= What you are asked to do =
Every line from the first in the listing below to the line containing "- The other" is to be repeated exactly, and no line past it.

- - - -

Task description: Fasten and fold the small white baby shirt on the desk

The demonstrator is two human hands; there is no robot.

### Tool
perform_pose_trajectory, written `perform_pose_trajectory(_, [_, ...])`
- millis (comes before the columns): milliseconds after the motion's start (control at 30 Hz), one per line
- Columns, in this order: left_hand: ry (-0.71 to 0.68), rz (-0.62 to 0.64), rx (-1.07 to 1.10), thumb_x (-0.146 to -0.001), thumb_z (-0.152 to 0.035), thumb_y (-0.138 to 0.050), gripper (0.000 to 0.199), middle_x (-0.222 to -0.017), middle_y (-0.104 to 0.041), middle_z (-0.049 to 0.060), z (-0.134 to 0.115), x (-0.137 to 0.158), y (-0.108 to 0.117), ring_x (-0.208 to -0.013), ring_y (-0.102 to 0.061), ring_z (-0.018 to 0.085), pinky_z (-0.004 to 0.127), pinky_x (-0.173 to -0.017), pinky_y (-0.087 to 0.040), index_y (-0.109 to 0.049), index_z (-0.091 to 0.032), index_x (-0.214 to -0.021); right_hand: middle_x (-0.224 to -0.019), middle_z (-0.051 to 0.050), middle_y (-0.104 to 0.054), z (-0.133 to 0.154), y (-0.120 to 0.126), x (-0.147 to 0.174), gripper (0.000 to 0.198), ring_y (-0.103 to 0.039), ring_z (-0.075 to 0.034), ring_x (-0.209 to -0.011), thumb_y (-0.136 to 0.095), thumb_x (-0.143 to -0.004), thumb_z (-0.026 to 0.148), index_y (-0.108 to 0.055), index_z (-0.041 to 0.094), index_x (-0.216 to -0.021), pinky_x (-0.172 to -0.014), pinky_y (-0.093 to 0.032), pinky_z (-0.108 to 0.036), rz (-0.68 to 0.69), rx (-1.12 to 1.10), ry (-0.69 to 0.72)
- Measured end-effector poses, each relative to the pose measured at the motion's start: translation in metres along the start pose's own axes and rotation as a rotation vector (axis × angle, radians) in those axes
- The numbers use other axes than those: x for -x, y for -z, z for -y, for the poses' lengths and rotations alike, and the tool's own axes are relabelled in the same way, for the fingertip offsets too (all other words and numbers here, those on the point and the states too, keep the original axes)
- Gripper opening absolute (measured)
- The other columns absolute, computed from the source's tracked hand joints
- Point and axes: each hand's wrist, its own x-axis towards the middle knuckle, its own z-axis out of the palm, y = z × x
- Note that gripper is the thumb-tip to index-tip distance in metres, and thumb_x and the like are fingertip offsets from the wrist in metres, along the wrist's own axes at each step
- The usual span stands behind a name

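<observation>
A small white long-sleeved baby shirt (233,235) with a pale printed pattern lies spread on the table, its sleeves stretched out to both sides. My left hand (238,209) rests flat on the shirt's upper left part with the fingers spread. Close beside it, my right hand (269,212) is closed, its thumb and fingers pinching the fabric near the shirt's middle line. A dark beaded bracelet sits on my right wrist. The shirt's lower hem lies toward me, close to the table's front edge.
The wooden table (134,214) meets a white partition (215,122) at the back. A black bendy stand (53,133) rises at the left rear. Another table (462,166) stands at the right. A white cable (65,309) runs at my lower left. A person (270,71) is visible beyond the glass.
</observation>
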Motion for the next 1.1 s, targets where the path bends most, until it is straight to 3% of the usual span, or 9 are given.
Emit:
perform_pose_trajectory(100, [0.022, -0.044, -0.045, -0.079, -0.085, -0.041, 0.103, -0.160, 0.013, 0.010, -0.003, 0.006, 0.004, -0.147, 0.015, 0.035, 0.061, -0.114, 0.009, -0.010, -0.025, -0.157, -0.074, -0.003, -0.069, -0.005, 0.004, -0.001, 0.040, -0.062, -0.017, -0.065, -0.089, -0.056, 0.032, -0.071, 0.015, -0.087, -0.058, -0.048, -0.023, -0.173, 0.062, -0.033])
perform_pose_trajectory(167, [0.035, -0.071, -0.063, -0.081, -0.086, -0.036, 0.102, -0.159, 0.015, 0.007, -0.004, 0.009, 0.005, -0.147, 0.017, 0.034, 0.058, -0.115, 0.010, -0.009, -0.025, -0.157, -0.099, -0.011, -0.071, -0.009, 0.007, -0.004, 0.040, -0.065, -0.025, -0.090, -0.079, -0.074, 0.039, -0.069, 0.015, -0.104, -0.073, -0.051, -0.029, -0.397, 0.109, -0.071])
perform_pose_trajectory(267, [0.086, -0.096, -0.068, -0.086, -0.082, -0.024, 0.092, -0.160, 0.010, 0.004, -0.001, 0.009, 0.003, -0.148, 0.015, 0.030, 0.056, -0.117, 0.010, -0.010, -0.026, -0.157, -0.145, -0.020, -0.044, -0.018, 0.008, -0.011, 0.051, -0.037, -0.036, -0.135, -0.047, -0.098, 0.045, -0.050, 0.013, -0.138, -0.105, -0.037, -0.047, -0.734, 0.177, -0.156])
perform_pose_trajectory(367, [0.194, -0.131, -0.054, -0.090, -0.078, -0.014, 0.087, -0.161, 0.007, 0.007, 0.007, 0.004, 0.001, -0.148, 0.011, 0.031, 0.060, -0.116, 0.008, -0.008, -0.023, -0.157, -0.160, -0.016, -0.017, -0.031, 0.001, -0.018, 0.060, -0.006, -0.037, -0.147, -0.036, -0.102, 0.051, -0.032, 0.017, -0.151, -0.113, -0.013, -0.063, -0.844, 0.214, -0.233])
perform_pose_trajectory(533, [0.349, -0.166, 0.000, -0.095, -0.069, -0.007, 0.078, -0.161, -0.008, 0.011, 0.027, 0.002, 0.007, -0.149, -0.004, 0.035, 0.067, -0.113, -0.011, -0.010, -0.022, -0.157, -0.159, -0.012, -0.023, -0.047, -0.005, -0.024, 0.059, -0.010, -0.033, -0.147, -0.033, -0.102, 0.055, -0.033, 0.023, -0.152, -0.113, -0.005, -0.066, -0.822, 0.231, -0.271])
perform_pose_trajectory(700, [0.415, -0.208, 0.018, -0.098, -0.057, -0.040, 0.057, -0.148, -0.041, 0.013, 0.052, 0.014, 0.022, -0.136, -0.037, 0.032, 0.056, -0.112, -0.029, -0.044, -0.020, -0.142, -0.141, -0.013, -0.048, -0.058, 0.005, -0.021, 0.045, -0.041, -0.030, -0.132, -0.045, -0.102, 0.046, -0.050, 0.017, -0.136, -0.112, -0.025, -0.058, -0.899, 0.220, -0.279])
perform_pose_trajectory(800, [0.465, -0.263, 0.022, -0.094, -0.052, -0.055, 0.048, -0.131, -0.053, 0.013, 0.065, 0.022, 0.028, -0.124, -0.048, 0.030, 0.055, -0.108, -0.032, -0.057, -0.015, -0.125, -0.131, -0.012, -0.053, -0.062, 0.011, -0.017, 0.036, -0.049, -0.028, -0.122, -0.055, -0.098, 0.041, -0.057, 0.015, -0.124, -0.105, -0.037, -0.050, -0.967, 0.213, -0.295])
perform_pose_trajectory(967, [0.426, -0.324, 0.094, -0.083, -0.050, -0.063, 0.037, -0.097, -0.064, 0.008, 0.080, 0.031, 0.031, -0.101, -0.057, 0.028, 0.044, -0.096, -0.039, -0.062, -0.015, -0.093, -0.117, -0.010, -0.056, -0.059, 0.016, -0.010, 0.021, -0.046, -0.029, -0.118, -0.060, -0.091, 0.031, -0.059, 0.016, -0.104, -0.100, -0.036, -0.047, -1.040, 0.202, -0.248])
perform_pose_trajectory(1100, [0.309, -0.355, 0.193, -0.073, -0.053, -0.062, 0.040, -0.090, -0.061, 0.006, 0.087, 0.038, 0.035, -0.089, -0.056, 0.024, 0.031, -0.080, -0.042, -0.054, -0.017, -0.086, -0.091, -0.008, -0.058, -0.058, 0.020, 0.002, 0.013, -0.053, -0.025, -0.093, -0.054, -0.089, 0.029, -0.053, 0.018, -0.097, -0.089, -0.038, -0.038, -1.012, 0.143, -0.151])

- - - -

= Exercise response =
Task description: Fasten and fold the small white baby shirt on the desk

The demonstrator is two human hands; there is no robot.

### Tool
perform_pose_trajectory, written `perform_pose_trajectory(_, [_, ...])`
- millis (comes before the columns): milliseconds after the motion's start (control at 30 Hz), one per line
- Columns, in this order: left_hand: ry (-0.71 to 0.68), rz (-0.62 to 0.64), rx (-1.07 to 1.10), thumb_x (-0.146 to -0.001), thumb_z (-0.152 to 0.035), thumb_y (-0.138 to 0.050), gripper (0.000 to 0.199), middle_x (-0.222 to -0.017), middle_y (-0.104 to 0.041), middle_z (-0.049 to 0.060), z (-0.134 to 0.115), x (-0.137 to 0.158), y (-0.108 to 0.117), ring_x (-0.208 to -0.013), ring_y (-0.102 to 0.061), ring_z (-0.018 to 0.085), pinky_z (-0.004 to 0.127), pinky_x (-0.173 to -0.017), pinky_y (-0.087 to 0.040), index_y (-0.109 to 0.049), index_z (-0.091 to 0.032), index_x (-0.214 to -0.021); right_hand: middle_x (-0.224 to -0.019), middle_z (-0.051 to 0.050), middle_y (-0.104 to 0.054), z (-0.133 to 0.154), y (-0.120 to 0.126), x (-0.147 to 0.174), gripper (0.000 to 0.198), ring_y (-0.103 to 0.039), ring_z (-0.075 to 0.034), ring_x (-0.209 to -0.011), thumb_y (-0.136 to 0.095), thumb_x (-0.143 to -0.004), thumb_z (-0.026 to 0.148), index_y (-0.108 to 0.055), index_z (-0.041 to 0.094), index_x (-0.216 to -0.021), pinky_x (-0.172 to -0.014), pinky_y (-0.093 to 0.032), pinky_z (-0.108 to 0.036), rz (-0.68 to 0.69), rx (-1.12 to 1.10), ry (-0.69 to 0.72)
- Measured end-effector poses, each relative to the pose measured at the motion's start: translation in metres along the start pose's own axes and rotation as a rotation vector (axis × angle, radians) in those axes
- The numbers use other axes than those: x for -x, y for -z, z for -y, for the poses' lengths and rotations alike, and the tool's own axes are relabelled in the same way, for the fingertip offsets too (all other words and numbers here, those on the point and the states too, keep the original axes)
- Gripper opening absolute (measured)
- The other columns absolute, computed from the source's tracked hand joints

That finishes the exercise.